El mecanismo en sí no es el problema
Quita la interfaz de la app y la gamificación es solo ciencia del hábito aplicada. Una señal, una acción, una recompensa, repetidas hasta que el comportamiento se arraiga sin que tengas que forzarte a hacerlo cada vez. La investigación sobre la formación de hábitos respalda esto directamente: cuando un comportamiento se siente gratificante en el momento, esa recompensa percibida hace más por consolidarlo como hábito que la simple repetición por sí sola. Ese es todo el mecanismo detrás de por qué una pareja que convierte «decir algo en voz alta que aprecian del otro» en un ritual nocturno de dos minutos sigue haciéndolo, mientras que la pareja que depende de acordarse de ser agradecida eventualmente lo abandona.
Las parejas ya hacen esto. Solo que no lo llaman gamificación
Pregúntale a la gente qué es lo que realmente mantiene su relación divertida, y las respuestas suenan mucho a diseño de juegos, aunque nadie use esa palabra. En ese mismo hilo de GirlsAskGuys, otra persona hizo un señalamiento que la mayoría de las apps de relaciones ignoran: que no existe una solución universal. «Estoy de acuerdo en que los juegos e intereses compartidos mantienen a una pareja comprometida y todo eso, pero no hay un juego en particular que funcione para todas las parejas.
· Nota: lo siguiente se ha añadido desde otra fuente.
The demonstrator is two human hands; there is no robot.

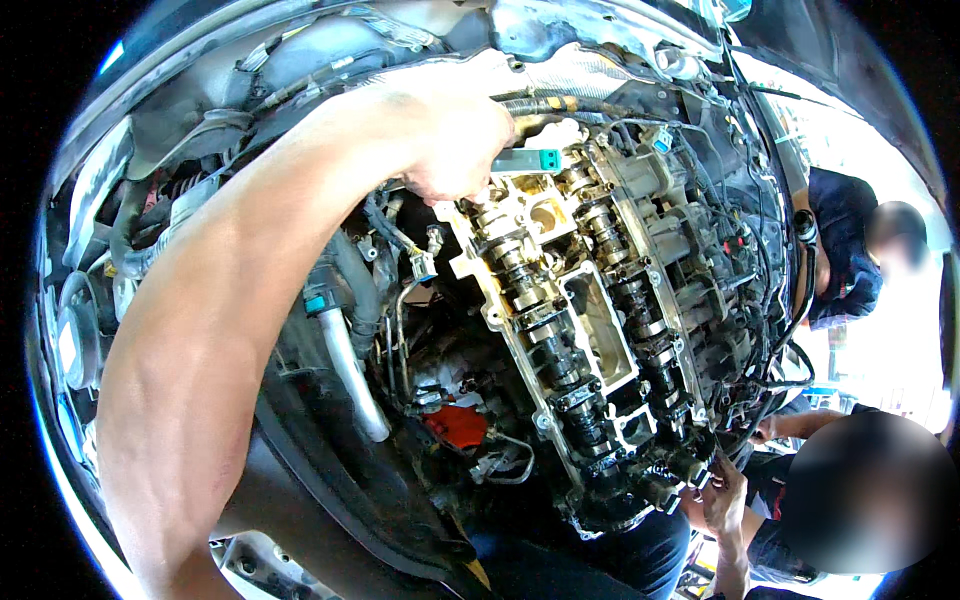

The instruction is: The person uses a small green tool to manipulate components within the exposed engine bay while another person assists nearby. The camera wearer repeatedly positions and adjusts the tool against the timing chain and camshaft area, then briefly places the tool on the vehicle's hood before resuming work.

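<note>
My left arm reaches up from the lower left and bends over the engine. At its end, my left hand [455, 150] is closed on a flat grey tool with a teal end [541, 160]. The teal end has small dark holes and sticks out to the right of my fist; my fingers hide the rest. Bright light washes out part of the hand. Just below it lies the uncovered cylinder head [525, 290], with two rows of dark, oily camshafts [560, 365] showing. My right hand is not in view.
Hoses and wiring surround the engine, with a silver pipe [350, 375] on the left and an orange-red patch [456, 427] low down. At lower right, a co-worker's hand [722, 495] touches the engine's near end. Another person [845, 240] stands farther right.
</note>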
Lo que funcione depende de las personalidades e intereses de las dos personas». Eso es exactamente lo que la mayoría de las apps de relaciones gamificadas hacen mal. Ofrecen un único conjunto de reglas para todas las parejas. Las parejas que realmente se quedan con un sistema suelen ser las que inventaron su propia regla pequeña y un poco ridícula, y la mantuvieron mucho después de que dejara de ser una broma. Un hilo de Reddit ampliamente compartido en el que se preguntaba por las «reglas tontas» que sin darse cuenta se volvieron sagradas reveló a una pareja que resuelve sus disputas sobre las tareas del hogar con un mejor de tres de piedra, papel o tijera, un hábito que han mantenido durante ocho años. Nadie diseñó ese sistema. Simplemente funcionó, de la misma manera que funciona un buen juego.
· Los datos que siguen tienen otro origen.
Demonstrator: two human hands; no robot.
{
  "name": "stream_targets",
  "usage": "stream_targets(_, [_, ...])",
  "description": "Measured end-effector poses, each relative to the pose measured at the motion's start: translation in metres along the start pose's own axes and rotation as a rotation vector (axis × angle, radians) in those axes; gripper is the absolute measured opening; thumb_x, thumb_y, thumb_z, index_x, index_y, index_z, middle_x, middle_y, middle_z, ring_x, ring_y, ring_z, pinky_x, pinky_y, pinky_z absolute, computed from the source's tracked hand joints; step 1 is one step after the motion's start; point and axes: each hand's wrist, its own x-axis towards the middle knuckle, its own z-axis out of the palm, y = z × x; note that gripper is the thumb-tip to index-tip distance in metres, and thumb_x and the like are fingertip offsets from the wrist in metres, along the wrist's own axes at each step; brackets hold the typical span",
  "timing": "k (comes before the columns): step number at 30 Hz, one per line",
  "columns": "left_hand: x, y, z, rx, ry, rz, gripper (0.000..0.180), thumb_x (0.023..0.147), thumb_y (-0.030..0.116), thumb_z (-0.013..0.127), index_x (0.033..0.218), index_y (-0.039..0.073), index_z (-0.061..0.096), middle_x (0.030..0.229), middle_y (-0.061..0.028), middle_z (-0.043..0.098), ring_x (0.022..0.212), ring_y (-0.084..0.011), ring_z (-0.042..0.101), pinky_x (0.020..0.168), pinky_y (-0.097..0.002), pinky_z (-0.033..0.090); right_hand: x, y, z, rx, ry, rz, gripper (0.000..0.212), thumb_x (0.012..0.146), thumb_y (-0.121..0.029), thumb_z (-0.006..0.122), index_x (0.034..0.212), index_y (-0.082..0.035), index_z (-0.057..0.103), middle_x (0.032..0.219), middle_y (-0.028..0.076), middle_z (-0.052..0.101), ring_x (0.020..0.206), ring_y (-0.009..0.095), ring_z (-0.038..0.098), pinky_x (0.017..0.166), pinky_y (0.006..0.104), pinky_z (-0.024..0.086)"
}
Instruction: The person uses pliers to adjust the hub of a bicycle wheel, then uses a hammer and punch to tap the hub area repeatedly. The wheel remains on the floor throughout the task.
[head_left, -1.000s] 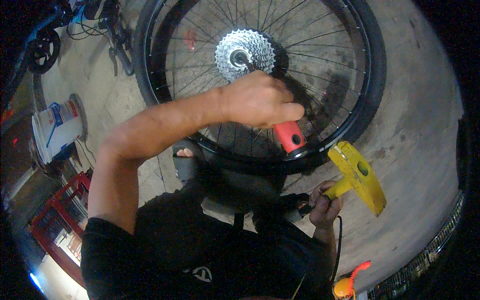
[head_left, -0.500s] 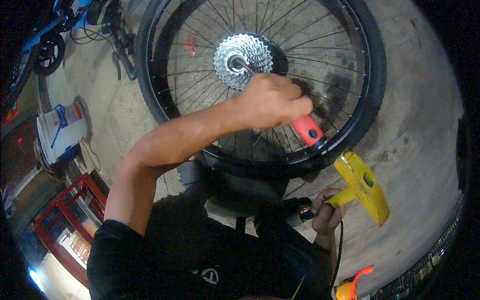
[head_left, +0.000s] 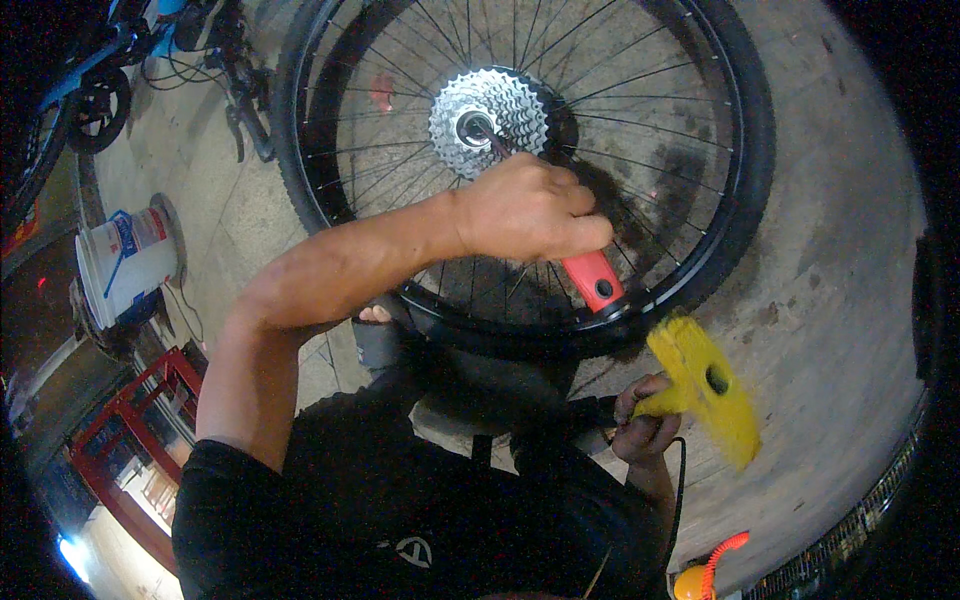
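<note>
Where left hand [head_left: 530, 210] grips red-handled tool [head_left: 592, 280], shaft hidden; yellow brush [head_left: 705, 385] blurred

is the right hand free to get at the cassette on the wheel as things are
Probably not at once. The right hand is shut on a yellow brush, low beside the tyre, and the left hand with its red-handled tool already lies across the spokes toward the cassette.
</note>
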Motion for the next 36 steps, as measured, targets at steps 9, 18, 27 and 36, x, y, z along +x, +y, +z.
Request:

Cómo hacer esto de verdad sin que sea cursi
La diferencia entre una gamificación que ayuda y una que sale mal se reduce a una sola decisión de diseño: cooperativa o competitiva. Un sistema de puntos en el que compites contra tu pareja convierte tu hogar en dos personas llevando la cuenta una contra la otra. Una estructura en la que ambos trabajan hacia la misma pequeña recompensa (una racha continua de check-ins, una misión compartida, una noche de juegos que ninguno de los dos tiene que planear) convierte esas mismas mecánicas en trabajo en equipo en lugar de un marcador.
Esa es toda la premisa detrás de los juegos que creamos en Love Daring: cooperativos por diseño, para que una noche jugando te gane cercanía en lugar de una ventaja sobre tu pareja. Si quieres intentar gamificar tu propia relación sin que sea cursi, ese es un buen punto de partida de bajo esfuerzo. Consigue uno en lovedaring.com y descubre cuál termina siendo tu propia versión de la regla de piedra, papel o tijera de ocho años.
Gamificar tu relación no es cursi. Gamificarla el uno contra el otro sí lo es. Elige una estructura pensada para dos personas del mismo equipo, no para dos competidores, y el estremecimiento desaparece bastante rápido.